The hunt for one or more masterminds in the subway attacks has led to North Africa as well. British authorities issued a worldwide alert for Magdy Mahmoud Mustafa el-Nashar, 33, an Egyptian chemist at Leeds University who had not been seen on campus since early July. Investigators emphasized that he was wanted for questioning, not as a suspect. His rented home in the city's Hyde Park area is two blocks from a house that was described by police as a "bomb factory." A bathtub at the latter residence reportedly contained evidence of the dangerously unstable explosive TATP, the same stuff the Qaeda "shoe bomber" Richard Reid was wearing on his feet when fellow passengers prevented him from blowing up an airliner three days before Christmas 2001. A substantial quantity of the same explosive was discovered in a rental car that had been abandoned at the Luton railway station, near Aylesbury, on July 7.

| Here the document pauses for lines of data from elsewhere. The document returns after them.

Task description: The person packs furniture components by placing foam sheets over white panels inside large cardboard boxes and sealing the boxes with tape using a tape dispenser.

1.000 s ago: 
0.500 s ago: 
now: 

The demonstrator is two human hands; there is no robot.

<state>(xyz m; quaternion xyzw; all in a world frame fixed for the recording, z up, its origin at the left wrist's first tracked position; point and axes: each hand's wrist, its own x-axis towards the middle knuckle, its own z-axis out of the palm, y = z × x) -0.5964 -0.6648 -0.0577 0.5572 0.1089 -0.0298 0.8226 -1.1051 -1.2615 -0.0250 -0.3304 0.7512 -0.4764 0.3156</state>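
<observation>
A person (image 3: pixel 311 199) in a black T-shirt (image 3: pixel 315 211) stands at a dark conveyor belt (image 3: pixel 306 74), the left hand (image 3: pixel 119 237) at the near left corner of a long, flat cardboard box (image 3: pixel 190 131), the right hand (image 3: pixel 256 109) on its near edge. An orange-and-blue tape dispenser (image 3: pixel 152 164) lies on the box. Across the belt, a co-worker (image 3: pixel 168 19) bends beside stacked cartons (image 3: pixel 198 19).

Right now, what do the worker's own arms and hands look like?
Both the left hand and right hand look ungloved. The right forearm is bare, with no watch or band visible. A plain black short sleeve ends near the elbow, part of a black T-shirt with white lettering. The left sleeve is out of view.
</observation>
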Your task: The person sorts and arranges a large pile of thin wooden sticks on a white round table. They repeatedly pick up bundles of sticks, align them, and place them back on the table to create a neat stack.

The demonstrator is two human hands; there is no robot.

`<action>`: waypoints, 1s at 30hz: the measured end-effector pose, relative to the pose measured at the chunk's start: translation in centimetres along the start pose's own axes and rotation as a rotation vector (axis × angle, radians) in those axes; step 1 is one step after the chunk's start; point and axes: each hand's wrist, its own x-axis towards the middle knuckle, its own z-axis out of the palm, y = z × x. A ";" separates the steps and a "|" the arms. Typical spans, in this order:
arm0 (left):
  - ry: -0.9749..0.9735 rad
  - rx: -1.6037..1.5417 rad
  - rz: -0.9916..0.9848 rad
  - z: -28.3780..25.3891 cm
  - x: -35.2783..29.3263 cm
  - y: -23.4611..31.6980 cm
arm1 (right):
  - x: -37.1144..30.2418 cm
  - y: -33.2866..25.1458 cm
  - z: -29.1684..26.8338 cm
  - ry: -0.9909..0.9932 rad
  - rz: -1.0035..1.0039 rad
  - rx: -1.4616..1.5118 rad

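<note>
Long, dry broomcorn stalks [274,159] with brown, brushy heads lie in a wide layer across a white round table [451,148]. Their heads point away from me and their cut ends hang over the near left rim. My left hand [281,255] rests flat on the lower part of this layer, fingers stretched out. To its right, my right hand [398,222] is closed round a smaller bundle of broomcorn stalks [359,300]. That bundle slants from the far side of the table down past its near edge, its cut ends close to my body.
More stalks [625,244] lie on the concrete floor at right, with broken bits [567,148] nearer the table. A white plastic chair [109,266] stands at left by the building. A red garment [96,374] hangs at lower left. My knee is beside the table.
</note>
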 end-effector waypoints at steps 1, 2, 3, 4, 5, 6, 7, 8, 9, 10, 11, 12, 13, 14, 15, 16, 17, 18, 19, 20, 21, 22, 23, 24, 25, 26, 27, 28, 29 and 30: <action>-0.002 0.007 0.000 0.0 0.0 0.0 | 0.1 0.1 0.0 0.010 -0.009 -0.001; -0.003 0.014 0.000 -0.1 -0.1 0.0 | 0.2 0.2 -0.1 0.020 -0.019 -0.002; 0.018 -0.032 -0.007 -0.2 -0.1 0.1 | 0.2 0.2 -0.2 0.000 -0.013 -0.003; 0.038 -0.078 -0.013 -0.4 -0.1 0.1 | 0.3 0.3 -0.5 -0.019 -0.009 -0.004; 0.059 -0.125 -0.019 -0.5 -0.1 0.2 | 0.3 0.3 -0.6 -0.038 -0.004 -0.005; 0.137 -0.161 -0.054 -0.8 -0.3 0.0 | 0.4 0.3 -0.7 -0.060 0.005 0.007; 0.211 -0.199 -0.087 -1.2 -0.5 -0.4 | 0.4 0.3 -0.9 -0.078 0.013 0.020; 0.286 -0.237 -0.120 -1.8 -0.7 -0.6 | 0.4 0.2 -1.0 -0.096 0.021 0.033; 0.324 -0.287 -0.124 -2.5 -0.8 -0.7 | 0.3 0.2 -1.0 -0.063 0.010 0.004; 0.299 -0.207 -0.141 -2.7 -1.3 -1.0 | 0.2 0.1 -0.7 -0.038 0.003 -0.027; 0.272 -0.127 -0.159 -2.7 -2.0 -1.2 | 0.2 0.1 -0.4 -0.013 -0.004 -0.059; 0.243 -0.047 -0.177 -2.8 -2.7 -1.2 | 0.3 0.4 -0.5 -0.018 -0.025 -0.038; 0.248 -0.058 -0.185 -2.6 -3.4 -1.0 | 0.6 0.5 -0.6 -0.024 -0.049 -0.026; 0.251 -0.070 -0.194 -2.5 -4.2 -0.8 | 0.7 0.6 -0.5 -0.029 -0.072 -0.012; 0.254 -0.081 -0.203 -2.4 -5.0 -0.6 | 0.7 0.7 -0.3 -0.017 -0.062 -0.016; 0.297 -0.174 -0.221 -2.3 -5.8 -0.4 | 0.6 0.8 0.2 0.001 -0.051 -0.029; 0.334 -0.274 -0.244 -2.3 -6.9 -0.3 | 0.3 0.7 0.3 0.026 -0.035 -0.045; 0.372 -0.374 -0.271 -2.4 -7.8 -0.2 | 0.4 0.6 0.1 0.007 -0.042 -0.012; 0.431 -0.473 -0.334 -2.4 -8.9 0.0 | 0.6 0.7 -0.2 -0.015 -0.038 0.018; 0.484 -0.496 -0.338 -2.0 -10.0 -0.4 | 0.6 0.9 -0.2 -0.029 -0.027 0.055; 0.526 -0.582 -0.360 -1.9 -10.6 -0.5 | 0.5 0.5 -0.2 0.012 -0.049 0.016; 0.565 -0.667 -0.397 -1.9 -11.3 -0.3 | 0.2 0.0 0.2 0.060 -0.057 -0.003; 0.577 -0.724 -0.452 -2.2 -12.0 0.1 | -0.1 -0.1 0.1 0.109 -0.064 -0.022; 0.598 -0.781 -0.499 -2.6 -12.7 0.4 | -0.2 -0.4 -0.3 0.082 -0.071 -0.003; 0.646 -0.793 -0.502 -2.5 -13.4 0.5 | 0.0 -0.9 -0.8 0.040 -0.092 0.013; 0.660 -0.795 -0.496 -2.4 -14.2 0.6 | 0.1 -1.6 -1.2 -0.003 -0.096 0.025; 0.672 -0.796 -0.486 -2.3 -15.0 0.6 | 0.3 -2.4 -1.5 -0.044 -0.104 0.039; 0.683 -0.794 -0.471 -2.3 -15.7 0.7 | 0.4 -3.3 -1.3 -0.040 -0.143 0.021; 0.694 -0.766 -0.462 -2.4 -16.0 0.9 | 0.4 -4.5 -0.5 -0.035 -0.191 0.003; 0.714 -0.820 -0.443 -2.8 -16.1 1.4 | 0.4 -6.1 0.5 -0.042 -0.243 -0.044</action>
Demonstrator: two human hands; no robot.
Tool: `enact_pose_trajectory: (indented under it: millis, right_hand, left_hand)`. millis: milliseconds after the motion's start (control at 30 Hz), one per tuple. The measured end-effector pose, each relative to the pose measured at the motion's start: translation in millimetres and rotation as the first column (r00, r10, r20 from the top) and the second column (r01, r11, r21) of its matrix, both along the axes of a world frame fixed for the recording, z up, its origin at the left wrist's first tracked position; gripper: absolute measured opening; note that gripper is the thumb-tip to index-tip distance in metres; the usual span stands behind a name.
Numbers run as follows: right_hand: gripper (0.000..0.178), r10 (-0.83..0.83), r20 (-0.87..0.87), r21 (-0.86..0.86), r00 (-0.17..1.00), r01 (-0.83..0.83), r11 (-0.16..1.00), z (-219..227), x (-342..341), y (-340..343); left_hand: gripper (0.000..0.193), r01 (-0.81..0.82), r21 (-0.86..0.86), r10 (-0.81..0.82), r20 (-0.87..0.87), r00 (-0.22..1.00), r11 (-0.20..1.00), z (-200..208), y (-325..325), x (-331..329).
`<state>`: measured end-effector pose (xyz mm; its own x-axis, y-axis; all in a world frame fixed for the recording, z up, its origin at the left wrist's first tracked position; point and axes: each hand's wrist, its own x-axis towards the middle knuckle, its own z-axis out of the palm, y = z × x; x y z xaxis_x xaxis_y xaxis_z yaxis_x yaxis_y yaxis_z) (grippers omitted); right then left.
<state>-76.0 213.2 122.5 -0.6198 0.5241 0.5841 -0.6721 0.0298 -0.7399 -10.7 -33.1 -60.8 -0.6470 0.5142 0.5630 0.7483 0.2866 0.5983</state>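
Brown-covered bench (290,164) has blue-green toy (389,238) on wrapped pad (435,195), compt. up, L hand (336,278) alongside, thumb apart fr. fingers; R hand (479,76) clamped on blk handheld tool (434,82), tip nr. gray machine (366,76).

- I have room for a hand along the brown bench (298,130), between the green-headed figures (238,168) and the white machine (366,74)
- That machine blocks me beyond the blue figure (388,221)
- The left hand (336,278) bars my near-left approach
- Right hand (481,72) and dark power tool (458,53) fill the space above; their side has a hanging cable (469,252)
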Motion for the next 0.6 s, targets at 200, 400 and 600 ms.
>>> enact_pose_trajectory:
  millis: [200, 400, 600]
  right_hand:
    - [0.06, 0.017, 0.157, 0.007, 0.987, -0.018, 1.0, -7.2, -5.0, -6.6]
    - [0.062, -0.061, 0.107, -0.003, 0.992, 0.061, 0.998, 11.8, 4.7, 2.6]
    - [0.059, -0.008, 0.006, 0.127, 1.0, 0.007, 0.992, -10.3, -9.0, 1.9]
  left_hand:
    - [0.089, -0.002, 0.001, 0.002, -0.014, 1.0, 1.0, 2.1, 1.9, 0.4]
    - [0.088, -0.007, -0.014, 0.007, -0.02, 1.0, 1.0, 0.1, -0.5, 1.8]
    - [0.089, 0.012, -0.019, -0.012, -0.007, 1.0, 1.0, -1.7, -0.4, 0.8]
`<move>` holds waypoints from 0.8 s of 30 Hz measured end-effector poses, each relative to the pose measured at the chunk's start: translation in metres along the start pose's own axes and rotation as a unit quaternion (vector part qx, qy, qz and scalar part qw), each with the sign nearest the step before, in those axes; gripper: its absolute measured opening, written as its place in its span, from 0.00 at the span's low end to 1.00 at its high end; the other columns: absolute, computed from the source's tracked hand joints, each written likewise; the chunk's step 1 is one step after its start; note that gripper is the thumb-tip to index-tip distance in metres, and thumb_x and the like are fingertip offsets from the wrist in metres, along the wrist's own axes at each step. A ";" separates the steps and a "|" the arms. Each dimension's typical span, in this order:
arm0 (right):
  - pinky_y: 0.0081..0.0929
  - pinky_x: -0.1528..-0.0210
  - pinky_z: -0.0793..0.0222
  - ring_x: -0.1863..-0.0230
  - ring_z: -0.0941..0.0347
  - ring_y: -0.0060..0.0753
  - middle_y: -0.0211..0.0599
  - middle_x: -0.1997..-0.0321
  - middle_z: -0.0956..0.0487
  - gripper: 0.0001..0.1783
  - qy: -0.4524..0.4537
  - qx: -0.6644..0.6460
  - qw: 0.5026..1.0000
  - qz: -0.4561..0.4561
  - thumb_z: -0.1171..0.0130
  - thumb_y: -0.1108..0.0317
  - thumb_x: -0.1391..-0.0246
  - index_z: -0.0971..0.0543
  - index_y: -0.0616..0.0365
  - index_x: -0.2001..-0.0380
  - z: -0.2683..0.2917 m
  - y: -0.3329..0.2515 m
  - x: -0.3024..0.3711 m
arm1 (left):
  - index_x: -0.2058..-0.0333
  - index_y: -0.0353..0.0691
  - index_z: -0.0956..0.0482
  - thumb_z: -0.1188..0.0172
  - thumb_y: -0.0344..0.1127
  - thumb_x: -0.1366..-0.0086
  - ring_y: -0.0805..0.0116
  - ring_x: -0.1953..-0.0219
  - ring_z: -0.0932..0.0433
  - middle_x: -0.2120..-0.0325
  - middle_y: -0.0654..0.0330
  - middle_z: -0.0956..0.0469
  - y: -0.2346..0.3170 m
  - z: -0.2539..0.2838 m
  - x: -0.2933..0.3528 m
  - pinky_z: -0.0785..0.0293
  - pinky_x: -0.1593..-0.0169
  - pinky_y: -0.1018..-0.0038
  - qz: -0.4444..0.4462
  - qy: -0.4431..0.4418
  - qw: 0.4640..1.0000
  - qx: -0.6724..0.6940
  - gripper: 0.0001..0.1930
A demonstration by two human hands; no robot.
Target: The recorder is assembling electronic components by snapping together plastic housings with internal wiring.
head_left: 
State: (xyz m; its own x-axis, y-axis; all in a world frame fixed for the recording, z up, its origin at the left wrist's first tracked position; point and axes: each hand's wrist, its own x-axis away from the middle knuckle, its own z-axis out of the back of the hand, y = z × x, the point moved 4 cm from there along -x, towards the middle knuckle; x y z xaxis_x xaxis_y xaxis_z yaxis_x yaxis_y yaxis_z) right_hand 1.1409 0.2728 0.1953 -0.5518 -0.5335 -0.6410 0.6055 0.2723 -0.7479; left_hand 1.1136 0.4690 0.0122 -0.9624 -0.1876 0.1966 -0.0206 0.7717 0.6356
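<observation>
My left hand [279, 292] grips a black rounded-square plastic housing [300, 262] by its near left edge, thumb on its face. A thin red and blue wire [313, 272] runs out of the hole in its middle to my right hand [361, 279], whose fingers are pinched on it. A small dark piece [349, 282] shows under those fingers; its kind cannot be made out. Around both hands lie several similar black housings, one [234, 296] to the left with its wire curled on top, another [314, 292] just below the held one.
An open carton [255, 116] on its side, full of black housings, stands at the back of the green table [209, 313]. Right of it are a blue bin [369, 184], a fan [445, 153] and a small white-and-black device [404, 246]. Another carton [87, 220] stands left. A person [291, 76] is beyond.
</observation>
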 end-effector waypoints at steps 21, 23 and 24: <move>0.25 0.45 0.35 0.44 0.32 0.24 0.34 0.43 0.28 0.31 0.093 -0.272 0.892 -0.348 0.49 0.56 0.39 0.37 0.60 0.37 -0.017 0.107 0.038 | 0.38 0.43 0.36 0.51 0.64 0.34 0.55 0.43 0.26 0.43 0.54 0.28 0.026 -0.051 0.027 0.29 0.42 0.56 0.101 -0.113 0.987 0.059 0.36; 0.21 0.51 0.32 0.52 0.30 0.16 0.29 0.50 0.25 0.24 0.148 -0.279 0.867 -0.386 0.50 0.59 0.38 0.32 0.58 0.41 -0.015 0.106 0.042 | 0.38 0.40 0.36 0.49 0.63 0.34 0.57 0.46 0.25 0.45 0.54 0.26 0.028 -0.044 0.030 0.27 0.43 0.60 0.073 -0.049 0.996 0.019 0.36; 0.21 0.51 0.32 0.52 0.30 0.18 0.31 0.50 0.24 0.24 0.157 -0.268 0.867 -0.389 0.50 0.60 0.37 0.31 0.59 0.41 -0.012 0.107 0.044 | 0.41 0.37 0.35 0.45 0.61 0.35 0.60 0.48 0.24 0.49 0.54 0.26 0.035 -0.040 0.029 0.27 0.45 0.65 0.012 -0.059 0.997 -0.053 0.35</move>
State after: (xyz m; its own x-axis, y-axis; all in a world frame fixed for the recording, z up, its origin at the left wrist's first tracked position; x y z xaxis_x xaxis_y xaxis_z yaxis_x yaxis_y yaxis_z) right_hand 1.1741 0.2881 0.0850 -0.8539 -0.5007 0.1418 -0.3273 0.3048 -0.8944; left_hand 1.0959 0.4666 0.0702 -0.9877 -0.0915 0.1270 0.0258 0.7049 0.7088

Late last week the Egyptian government confirmed that Nashar had been arrested. He was just leaving afternoon prayers at the Tawhid mosque near his parents' home in Maadi, a Cairo suburb, when three police cars pulled to a stop. "Two men got out of one of the cars and went right for Magdy," says Ahmad Gamal, a 13-year-old family friend who watched it happen. "They took him into the car, and the others told everyone to keep walking." The chemist furiously protested his innocence, and Egypt's Interior minister categorically denied press speculation that Nashar had ties to Al Qaeda. In the United States, FBI agents visited North Carolina State University and served a subpoena on Peter Kilpatrick, head of the school's chemical- and biomolecular-engineering department, who handed over all available records pertaining to Nashar's brief stint as a chemical-engineering student there in early 2000.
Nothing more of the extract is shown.